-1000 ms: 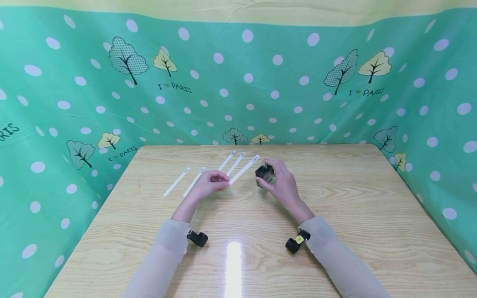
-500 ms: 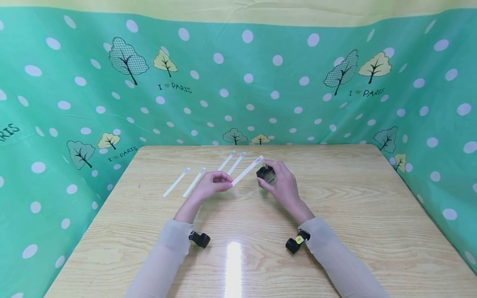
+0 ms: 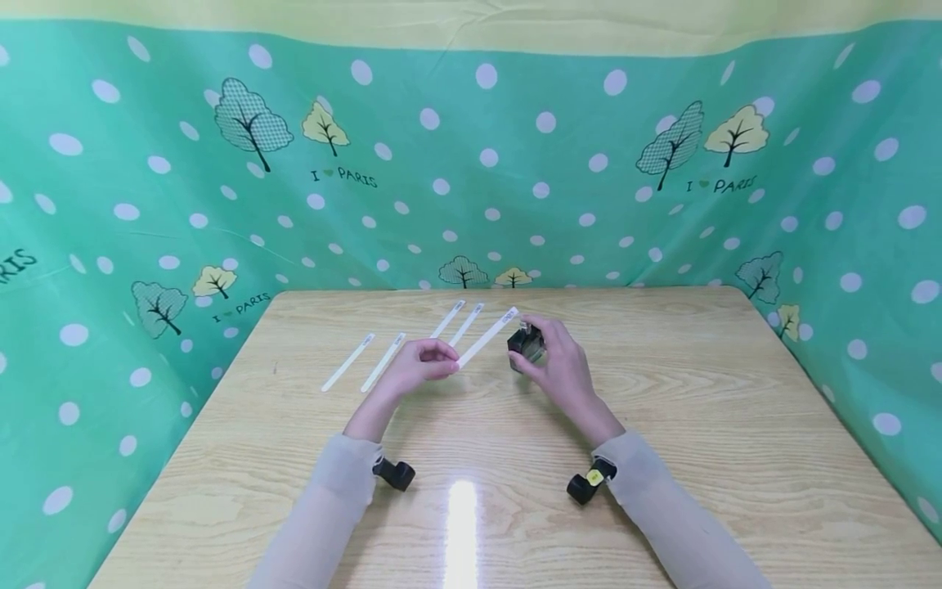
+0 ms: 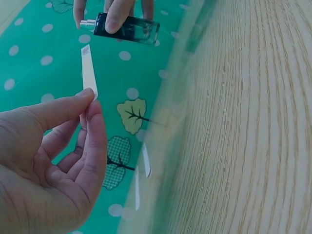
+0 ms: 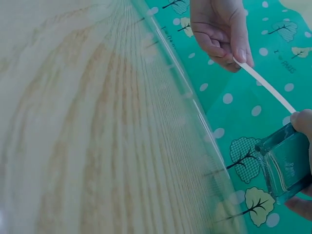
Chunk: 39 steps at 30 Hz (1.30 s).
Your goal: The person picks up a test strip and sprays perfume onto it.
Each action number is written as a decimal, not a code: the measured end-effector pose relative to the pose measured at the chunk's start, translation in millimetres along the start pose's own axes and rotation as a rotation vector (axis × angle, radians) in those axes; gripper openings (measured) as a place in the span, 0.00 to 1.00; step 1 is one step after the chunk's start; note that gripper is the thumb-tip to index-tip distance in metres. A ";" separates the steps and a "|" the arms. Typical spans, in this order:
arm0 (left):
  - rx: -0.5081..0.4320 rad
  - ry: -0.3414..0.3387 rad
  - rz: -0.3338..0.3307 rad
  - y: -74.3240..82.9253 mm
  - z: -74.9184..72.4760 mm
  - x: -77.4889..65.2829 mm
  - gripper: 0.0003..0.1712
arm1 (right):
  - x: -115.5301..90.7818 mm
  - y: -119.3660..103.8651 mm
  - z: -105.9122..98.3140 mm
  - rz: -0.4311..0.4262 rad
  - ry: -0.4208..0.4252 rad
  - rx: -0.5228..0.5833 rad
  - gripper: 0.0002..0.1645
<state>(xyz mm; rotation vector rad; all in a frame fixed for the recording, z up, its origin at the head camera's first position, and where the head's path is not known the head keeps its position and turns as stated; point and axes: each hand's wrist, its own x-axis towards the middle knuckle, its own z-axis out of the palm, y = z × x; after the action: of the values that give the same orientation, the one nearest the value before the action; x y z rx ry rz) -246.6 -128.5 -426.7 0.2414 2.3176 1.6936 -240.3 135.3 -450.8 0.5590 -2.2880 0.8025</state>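
My left hand (image 3: 421, 368) pinches the near end of a white perfume test strip (image 3: 489, 338) between thumb and fingertips, its printed end pointing up and to the right. My right hand (image 3: 565, 368) grips a dark glass perfume bottle (image 3: 518, 348) just right of the strip. In the left wrist view the bottle (image 4: 141, 30) lies tilted on its side, its silver spray nozzle (image 4: 87, 24) beside the strip's printed tip (image 4: 86, 51). One finger reaches over the nozzle end. The right wrist view shows the clear-walled bottle (image 5: 285, 165) with the strip (image 5: 268, 87) running toward it.
Several more white strips lie on the wooden table (image 3: 662, 458), including one at the far left (image 3: 349, 362) and one near the back (image 3: 467, 324). A green dotted curtain (image 3: 471, 164) hangs behind and at both sides. Each wrist wears a small black camera (image 3: 395, 474).
My left hand has shifted slightly right, bringing the strip's printed end closer to the bottle. The right hand has hardly moved and keeps its grip on the bottle.
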 end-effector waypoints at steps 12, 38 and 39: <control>-0.007 0.033 -0.046 -3.5 -2.8 7.9 0.13 | -2.7 3.4 -2.8 0.040 -0.029 0.001 0.39; -0.034 0.099 -0.157 -6.5 -8.4 48.8 0.14 | -3.2 5.7 -3.5 0.046 -0.040 -0.006 0.38; -0.026 0.100 -0.159 -6.7 -8.7 50.2 0.14 | -3.1 5.9 -3.3 0.043 -0.038 -0.007 0.38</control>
<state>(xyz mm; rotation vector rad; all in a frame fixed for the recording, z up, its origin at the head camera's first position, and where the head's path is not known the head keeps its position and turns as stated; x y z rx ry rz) -297.0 -124.2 -436.2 -0.0336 2.3141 1.6919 -240.1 142.3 -453.2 0.5271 -2.3442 0.8103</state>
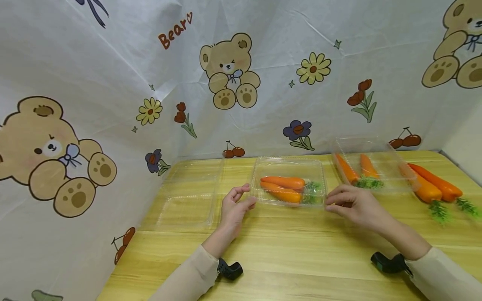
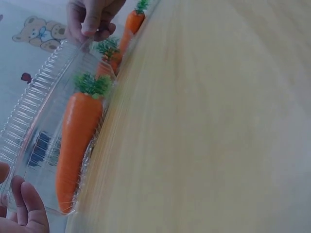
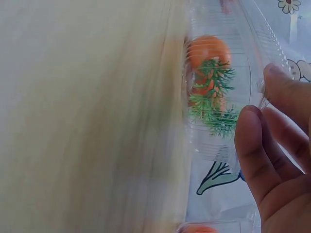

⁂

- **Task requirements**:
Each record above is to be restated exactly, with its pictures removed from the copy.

- **Result of this exercise**:
-1000 ms: 
-500 ms: 
+0 ms: 
+0 ms: 
+0 ms: 
Chunk: 39 steps at 30 Hz (1.30 s).
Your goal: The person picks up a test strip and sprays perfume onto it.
Each action number is written as a decimal, not a code: the measured end-effector pose relative to the pose measured at the chunk's start, translation in millimetres along the start pose's own axes and rotation as a rotation vector (axis × angle, radians) in those axes; gripper openings (measured) as a place in the span, 0.00 to 1.00; step 1 is one step after the chunk's start; note that gripper is the thumb-tip to index-tip distance in metres. A ";" separates the steps and a "|" the arms. Typical spans, in this order:
arm0 (left):
  - rx: -0.5081..0.4320 rad
  - ry: -0.3414..0.3387 rad
  - rz: -0.3338..0.3307 rad
  - y: -74.3240..82.9253 mm
  - z: -74.9184..72.4760 mm
  - x: -77.4889..65.2829 mm
  - gripper: 0.0003..0.1712
arm1 (right):
  - x: -115.5301..90.7818 mm
  - y: -119.3660..103.8651 mm
  - z: -105.9122..98.3140 mm
  - rz: -0.4311..0.4262 rad
  - ry: -0.4208..0.4252 rad
  - rx: -0.5228..0.5833 rad
  - gripper: 0.0002..0.1645
<state>(xyz mm; rotation vector rad; all in a frame fixed for the recording, z up, its origin at the head camera's first position, and where the head's path is not known the head keeps its position and turns as stated; point and axes: each hand's wrist, its own x-axis towards the middle knuckle, its own z-axis out of the palm, y = z × x; after the action: of the values that give the same orientation, the one nearest the value before the action; x y z rx ry rz) -246.6 -128.5 -426.7 0.2414 2.3176 1.6936 -240.3 135.3 -450.8 0.5590 -2.2880 0.8025</state>
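My left hand (image 3: 421, 368) pinches the near end of a white perfume test strip (image 3: 489, 338) between thumb and fingertips, its printed end pointing up and to the right. My right hand (image 3: 565, 368) grips a dark glass perfume bottle (image 3: 518, 348) just right of the strip. In the left wrist view the bottle (image 4: 141, 30) lies tilted on its side, its silver spray nozzle (image 4: 87, 24) beside the strip's printed tip (image 4: 86, 51). One finger reaches over the nozzle end. The right wrist view shows the clear-walled bottle (image 5: 285, 165) with the strip (image 5: 268, 87) running toward it.
Several more white strips lie on the wooden table (image 3: 662, 458), including one at the far left (image 3: 349, 362) and one near the back (image 3: 467, 324). A green dotted curtain (image 3: 471, 164) hangs behind and at both sides. Each wrist wears a small black camera (image 3: 395, 474).
My left hand has shifted slightly right, bringing the strip's printed end closer to the bottle. The right hand has hardly moved and keeps its grip on the bottle.
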 end-effector waypoints at steps 12, 38 and 39: <control>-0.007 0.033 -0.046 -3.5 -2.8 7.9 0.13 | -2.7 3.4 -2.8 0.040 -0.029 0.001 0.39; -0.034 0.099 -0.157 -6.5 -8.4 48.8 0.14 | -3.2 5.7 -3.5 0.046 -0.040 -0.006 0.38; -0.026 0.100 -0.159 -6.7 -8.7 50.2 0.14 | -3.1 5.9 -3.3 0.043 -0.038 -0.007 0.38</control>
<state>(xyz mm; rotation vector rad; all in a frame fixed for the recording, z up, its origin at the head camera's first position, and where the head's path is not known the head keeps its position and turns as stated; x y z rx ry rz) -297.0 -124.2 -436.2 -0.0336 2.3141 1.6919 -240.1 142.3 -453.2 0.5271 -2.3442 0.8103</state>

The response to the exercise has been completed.